In the entries below, filter for the word "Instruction" and copy every matching line.

** Data listing follows **

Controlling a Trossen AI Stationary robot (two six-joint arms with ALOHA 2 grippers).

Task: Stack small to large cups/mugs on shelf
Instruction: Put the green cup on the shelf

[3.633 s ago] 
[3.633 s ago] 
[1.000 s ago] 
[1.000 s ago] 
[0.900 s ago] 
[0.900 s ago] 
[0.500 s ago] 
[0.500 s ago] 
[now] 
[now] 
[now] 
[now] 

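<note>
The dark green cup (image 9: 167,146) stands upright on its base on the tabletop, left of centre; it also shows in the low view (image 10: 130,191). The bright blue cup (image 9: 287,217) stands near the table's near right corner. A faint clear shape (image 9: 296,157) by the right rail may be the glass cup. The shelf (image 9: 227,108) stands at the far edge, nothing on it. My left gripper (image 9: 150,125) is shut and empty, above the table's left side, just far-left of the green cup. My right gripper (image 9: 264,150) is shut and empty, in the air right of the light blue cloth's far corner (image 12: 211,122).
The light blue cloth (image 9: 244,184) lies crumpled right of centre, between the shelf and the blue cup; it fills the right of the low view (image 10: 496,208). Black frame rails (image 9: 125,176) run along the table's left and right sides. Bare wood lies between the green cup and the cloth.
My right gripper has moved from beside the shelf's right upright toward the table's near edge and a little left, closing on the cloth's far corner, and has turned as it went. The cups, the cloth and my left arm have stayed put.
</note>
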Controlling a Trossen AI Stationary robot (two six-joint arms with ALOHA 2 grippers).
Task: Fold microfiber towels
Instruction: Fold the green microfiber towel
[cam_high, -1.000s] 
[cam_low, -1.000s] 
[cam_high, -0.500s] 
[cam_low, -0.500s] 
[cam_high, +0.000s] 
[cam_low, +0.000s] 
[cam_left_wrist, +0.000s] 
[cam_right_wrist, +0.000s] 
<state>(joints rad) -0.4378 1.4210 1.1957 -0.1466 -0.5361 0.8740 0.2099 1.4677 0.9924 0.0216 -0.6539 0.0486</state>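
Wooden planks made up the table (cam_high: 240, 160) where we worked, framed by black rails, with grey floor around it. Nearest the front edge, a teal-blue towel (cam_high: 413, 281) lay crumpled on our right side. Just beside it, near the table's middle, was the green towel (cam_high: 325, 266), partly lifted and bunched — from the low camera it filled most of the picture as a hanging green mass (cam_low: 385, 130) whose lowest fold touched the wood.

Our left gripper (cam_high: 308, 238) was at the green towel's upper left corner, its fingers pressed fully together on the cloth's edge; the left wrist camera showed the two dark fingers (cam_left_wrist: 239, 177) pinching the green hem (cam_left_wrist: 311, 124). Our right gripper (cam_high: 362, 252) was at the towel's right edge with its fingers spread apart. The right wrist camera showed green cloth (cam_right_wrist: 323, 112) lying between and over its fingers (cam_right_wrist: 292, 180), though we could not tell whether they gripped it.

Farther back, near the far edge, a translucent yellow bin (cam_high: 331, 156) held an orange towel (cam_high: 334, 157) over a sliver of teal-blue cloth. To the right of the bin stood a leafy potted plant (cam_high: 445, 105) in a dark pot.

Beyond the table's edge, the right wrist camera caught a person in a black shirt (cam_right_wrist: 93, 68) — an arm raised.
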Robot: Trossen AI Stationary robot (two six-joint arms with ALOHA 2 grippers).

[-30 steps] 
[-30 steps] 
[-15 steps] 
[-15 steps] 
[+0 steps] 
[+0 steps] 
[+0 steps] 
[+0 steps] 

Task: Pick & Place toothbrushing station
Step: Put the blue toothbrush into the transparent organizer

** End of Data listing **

**Answer to the problem**
Instruction: Put the green cup on the shelf
Instruction: Fold the green microfiber towel

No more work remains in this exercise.